EXERCISE GOAL - Tally the lines of the data that include the word "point". Only the number is to be returned.

BEGIN AVAILABLE DATA

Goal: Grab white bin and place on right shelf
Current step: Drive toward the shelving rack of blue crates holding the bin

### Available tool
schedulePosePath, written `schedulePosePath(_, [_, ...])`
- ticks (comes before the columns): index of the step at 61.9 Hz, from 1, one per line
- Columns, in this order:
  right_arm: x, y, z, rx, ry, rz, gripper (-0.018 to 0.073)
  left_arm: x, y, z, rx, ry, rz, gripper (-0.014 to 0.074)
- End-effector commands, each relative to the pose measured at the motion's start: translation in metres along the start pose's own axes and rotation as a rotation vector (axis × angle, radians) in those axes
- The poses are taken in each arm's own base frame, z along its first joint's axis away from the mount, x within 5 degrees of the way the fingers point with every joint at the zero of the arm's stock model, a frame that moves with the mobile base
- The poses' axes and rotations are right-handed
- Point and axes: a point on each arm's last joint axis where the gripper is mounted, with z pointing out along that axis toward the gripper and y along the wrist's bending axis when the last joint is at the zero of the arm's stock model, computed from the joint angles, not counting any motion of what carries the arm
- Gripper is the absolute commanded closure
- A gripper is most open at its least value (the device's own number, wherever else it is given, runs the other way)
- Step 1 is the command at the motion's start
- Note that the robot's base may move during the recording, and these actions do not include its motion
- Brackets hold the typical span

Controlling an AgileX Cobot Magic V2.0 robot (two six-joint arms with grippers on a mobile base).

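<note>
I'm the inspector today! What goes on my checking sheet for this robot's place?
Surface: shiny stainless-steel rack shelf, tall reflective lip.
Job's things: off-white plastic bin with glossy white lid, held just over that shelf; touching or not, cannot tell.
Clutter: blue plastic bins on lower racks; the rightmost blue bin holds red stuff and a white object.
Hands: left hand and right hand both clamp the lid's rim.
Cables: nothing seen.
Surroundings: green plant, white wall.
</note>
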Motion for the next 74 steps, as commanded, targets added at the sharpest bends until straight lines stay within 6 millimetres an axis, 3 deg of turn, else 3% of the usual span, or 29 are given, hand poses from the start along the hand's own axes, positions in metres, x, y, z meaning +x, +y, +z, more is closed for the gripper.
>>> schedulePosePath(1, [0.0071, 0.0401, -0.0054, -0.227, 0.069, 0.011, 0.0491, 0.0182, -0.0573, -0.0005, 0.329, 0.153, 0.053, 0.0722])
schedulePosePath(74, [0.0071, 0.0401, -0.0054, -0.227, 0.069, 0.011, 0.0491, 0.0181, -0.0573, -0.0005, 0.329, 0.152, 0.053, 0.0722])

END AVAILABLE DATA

YOUR SOLUTION - 2